**ABOUT THIS EXERCISE**
Your reply should consist of the listing, copied exactly.

**DATASET CONTENT**
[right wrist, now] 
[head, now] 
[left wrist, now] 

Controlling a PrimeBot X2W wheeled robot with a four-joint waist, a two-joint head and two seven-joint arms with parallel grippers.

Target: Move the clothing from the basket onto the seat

**EXERCISE RESULT**
[right wrist, now] 
[head, now] 
[left wrist, now] 

Controlling a PrimeBot X2W wheeled robot with a four-joint waist, a two-joint head and two seven-joint arms with parallel grippers.

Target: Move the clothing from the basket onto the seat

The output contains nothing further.